> Directions for this task: Word for word, transcribe the material below from its first line to the line with "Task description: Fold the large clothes", both included.

= Beginning of Section =

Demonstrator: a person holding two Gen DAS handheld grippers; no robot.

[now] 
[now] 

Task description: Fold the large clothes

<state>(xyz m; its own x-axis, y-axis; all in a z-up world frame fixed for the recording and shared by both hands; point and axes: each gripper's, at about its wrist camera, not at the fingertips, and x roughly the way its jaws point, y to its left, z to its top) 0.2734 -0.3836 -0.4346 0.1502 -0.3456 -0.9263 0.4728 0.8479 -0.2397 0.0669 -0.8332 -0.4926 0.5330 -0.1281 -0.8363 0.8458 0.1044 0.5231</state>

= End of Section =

> Solved problem:
Demonstrator: a person holding two Gen DAS handheld grippers; no robot.

[now] 
[now] 

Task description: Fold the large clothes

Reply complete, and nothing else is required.